Wien. Die Preise an den Rohstoffmärkten haben sich vollkommen von der Realwirtschaft entkoppelt, meint der Ökonom Heiner Flassbeck von der UNO-Organisation Handel und Entwicklung (Unctad), der anlässlich einer AK-Tagung zum Thema "Finanzmärkte und Rohstoffpreise" am Montag in Wien war. Festmachen könne man das am Beispiel des Ölpreises, dessen Höhenflüge nichts mit Angebot und Nachfrage zu tun hätten, "selbst wenn die Opec den Markt mit Öl überflutet, sind die Preise nicht zurückgegangen", meint Flassbeck. Die Agrarrohstoffe hätten sich im Anstieg parallel mit den Ölpreisen verhalten, getrieben von einem "Herdenverhalten" von Spekulanten.

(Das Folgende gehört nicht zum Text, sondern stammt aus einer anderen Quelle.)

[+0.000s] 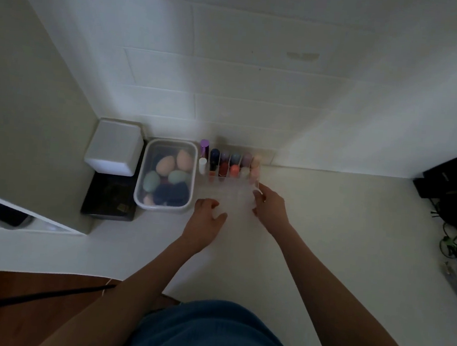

Eine in Deutschland mit Eigenmitteln finanzierte Studie von der Universität Halle und dem Leibniz Institut für Agrarentwicklung (IMAO) kommt zu ganz anderen Ergebnissen. "Wir haben uns die wesentlichen wissenschaftlichen Studien der letzten Jahre angesehen", erklärt IMAO-Direktor Thomas Glauben im Gespräch mit der "Wiener Zeitung". Da seien keine signifikanten Zusammenhänge zwischen Finanzspekulation und Preissteigerung festzustellen. Dass das Preis-Niveau bei Agrarrohstoffen gestiegen sei, bestätigt Glauben, jedoch hänge es mit anderen Faktoren zusammen. Dass Finanzspekulationen Agrarrohstoffe verteuern, liege daher nur "im Bereich von Vermutungen".